= What to produce =
Looking at the records below, say how many lines contain "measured". Nothing else belongs in the answer.

= Items listed in a dataset =
____________

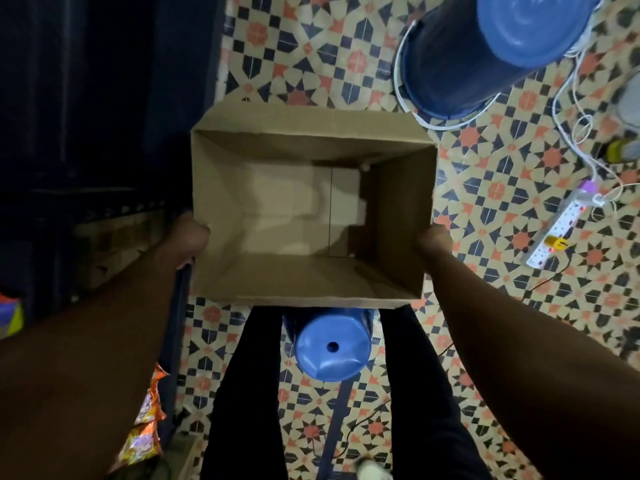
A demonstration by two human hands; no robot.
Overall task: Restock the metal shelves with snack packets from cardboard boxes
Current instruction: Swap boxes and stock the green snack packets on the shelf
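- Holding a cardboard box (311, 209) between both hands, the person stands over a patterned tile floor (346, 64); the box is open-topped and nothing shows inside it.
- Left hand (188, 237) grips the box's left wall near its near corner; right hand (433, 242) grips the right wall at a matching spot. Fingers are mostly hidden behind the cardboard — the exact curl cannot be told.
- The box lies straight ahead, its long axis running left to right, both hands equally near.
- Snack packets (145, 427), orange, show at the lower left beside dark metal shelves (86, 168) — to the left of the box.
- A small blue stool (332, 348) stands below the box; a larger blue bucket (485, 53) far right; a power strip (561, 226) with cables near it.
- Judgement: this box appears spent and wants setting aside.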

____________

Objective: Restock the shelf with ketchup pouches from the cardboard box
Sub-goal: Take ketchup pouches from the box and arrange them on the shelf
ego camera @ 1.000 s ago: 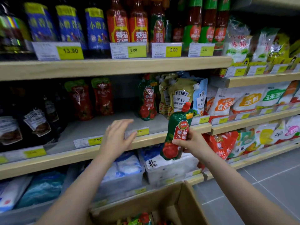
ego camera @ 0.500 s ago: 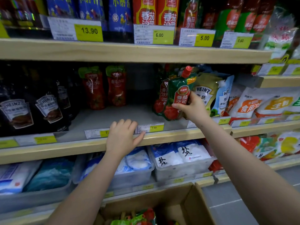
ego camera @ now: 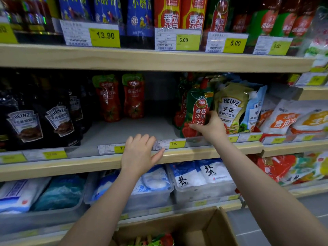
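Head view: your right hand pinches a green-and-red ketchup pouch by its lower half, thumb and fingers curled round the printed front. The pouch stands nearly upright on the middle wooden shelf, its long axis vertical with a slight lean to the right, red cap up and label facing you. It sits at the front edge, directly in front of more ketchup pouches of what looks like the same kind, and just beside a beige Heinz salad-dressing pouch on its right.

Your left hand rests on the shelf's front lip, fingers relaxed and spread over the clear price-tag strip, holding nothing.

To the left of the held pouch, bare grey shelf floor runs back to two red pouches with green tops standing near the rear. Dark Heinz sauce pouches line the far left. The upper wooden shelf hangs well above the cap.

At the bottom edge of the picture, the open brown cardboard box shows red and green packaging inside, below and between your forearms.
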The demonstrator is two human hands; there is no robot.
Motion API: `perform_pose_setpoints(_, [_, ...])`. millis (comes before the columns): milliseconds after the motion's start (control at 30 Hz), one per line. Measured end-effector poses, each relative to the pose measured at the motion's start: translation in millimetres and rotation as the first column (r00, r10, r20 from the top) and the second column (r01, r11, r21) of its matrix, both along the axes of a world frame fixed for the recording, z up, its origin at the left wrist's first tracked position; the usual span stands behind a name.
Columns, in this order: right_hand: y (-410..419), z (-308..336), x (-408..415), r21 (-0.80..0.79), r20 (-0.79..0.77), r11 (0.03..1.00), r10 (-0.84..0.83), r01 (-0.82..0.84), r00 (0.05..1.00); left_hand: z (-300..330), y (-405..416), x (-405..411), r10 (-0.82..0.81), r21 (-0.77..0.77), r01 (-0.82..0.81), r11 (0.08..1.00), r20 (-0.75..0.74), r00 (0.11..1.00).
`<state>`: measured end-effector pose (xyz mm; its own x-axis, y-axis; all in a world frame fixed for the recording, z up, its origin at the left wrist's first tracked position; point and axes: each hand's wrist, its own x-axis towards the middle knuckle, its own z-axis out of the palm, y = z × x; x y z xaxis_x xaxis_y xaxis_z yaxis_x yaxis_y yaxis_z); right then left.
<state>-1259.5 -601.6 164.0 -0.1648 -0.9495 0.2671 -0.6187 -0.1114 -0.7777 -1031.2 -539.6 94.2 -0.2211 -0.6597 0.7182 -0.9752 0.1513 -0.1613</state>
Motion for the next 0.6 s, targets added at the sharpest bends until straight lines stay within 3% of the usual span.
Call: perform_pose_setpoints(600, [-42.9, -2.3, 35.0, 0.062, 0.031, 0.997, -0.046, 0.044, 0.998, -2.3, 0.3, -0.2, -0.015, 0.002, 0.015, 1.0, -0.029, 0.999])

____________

= Written answer =
2